• **About this task**
Give back each line of the data exactly.

Source data
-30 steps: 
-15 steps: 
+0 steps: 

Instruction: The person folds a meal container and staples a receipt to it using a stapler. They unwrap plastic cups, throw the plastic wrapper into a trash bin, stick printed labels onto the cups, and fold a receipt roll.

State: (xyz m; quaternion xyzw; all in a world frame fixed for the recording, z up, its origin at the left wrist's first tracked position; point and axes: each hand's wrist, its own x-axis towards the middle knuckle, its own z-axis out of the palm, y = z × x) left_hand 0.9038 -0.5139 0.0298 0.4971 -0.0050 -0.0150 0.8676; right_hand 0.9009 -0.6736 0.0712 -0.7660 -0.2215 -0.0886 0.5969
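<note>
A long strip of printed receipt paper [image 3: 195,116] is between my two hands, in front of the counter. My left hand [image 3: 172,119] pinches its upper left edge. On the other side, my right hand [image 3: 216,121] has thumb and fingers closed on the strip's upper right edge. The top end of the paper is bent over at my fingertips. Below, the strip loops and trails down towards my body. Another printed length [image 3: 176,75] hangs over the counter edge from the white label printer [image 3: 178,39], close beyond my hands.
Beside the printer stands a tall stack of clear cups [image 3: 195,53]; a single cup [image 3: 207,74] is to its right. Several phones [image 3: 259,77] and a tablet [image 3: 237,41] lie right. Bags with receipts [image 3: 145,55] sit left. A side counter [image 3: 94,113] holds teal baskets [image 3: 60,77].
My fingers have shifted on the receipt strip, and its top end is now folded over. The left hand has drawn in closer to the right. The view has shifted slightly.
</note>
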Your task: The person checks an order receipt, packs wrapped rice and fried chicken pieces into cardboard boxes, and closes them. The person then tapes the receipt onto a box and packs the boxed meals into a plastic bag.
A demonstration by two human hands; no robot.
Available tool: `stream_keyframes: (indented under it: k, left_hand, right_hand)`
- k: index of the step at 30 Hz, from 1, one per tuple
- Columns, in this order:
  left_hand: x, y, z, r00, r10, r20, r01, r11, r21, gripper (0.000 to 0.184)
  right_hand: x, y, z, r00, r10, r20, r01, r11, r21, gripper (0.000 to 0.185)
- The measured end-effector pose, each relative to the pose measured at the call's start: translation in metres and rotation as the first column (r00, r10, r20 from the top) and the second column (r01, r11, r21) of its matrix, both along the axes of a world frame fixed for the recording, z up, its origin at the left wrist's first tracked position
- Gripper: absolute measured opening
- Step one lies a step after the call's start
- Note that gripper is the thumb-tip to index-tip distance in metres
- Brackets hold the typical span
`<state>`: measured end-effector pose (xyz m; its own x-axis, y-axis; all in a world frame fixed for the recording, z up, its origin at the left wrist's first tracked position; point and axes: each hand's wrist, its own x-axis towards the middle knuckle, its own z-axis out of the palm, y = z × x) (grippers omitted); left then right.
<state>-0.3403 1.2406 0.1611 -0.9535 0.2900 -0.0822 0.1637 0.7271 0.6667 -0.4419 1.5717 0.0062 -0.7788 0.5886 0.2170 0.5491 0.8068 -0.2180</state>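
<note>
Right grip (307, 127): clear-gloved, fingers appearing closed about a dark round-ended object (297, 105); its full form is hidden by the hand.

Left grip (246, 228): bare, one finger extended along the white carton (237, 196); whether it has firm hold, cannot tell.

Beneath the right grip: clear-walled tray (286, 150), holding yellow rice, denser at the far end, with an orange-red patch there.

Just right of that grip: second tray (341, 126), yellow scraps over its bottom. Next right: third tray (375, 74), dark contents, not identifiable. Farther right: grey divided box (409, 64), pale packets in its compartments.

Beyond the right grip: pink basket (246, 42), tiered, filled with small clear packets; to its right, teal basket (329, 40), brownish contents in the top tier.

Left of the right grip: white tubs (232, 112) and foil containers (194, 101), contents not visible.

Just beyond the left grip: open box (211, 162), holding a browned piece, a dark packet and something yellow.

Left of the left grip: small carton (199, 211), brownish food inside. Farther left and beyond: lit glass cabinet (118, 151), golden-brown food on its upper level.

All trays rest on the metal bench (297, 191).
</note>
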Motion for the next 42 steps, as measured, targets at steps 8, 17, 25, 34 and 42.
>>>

• **Reply**
-30 steps: 
-15 steps: 
+0 steps: 

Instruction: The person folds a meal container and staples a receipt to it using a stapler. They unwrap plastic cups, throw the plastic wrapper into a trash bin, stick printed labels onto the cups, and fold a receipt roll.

State: (xyz m; quaternion xyzw; all in a world frame fixed for the recording, z up, its origin at the left wrist's first tracked position; point and axes: each hand's wrist, its own x-axis towards the middle knuckle, its own z-axis out of the palm, y = z × x) left_hand 0.9038 -0.5139 0.0298 0.4971 -0.0050 -0.0150 0.8676; right_hand 0.9009 -0.6736 0.0712 -0.7660 -0.2215 -0.0886 0.5969
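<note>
A long strip of printed receipt paper [image 3: 195,116] is between my two hands, in front of the counter. My left hand [image 3: 172,119] pinches its upper left edge. On the other side, my right hand [image 3: 216,121] has thumb and fingers closed on the strip's upper right edge. The top end of the paper is bent over at my fingertips. Below, the strip loops and trails down towards my body. Another printed length [image 3: 176,75] hangs over the counter edge from the white label printer [image 3: 178,39], close beyond my hands.
Beside the printer stands a tall stack of clear cups [image 3: 195,53]; a single cup [image 3: 207,74] is to its right. Several phones [image 3: 259,77] and a tablet [image 3: 237,41] lie right. Bags with receipts [image 3: 145,55] sit left. A side counter [image 3: 94,113] holds teal baskets [image 3: 60,77].
My fingers have shifted on the receipt strip, and its top end is now folded over. The left hand has drawn in closer to the right. The view has shifted slightly.
</note>
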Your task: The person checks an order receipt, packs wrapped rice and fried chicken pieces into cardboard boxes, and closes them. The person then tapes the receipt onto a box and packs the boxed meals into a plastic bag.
A demonstration by two human hands; no robot.
Available tool: `stream_keyframes: (indented under it: k, left_hand, right_hand)`
- k: index of the step at 30 Hz, from 1, one per tuple
- Columns, in this order:
  left_hand: x, y, z, r00, r10, r20, r01, r11, r21, gripper (0.000 to 0.184)
  right_hand: x, y, z, r00, r10, r20, r01, r11, r21, gripper (0.000 to 0.185)
- The measured end-effector pose, each relative to the pose measured at the call's start: translation in metres and rotation as the first column (r00, r10, r20 from the top) and the second column (r01, r11, r21) of its matrix, both along the axes of a world frame fixed for the recording, z up, its origin at the left wrist's first tracked position
- Gripper: absolute measured opening
- Step one lies a step after the call's start
- Note that gripper is the thumb-tip to index-tip distance in metres
- Brackets hold the typical span
`<state>`: measured end-effector pose (xyz m; its own x-axis, y-axis; all in a world frame fixed for the recording, z up, its origin at the left wrist's first tracked position; point and axes: each hand's wrist, its own x-axis towards the middle knuckle, its own z-axis out of the palm, y = z × x) (grippers omitted); left then right.
<state>-0.3403 1.2406 0.1611 -0.9535 0.2900 -0.0822 0.1637 0.7271 0.6667 -0.4419 1.5717 0.0062 -0.7788 0.5886 0.2170 0.5491 0.8068 -0.2180</state>
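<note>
Right grip (307, 127): clear-gloved, fingers appearing closed about a dark round-ended object (297, 105); its full form is hidden by the hand.

Left grip (246, 228): bare, one finger extended along the white carton (237, 196); whether it has firm hold, cannot tell.

Beneath the right grip: clear-walled tray (286, 150), holding yellow rice, denser at the far end, with an orange-red patch there.

Just right of that grip: second tray (341, 126), yellow scraps over its bottom. Next right: third tray (375, 74), dark contents, not identifiable. Farther right: grey divided box (409, 64), pale packets in its compartments.

Beyond the right grip: pink basket (246, 42), tiered, filled with small clear packets; to its right, teal basket (329, 40), brownish contents in the top tier.

Left of the right grip: white tubs (232, 112) and foil containers (194, 101), contents not visible.

Just beyond the left grip: open box (211, 162), holding a browned piece, a dark packet and something yellow.

Left of the left grip: small carton (199, 211), brownish food inside. Farther left and beyond: lit glass cabinet (118, 151), golden-brown food on its upper level.

All trays rest on the metal bench (297, 191).
</note>
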Motion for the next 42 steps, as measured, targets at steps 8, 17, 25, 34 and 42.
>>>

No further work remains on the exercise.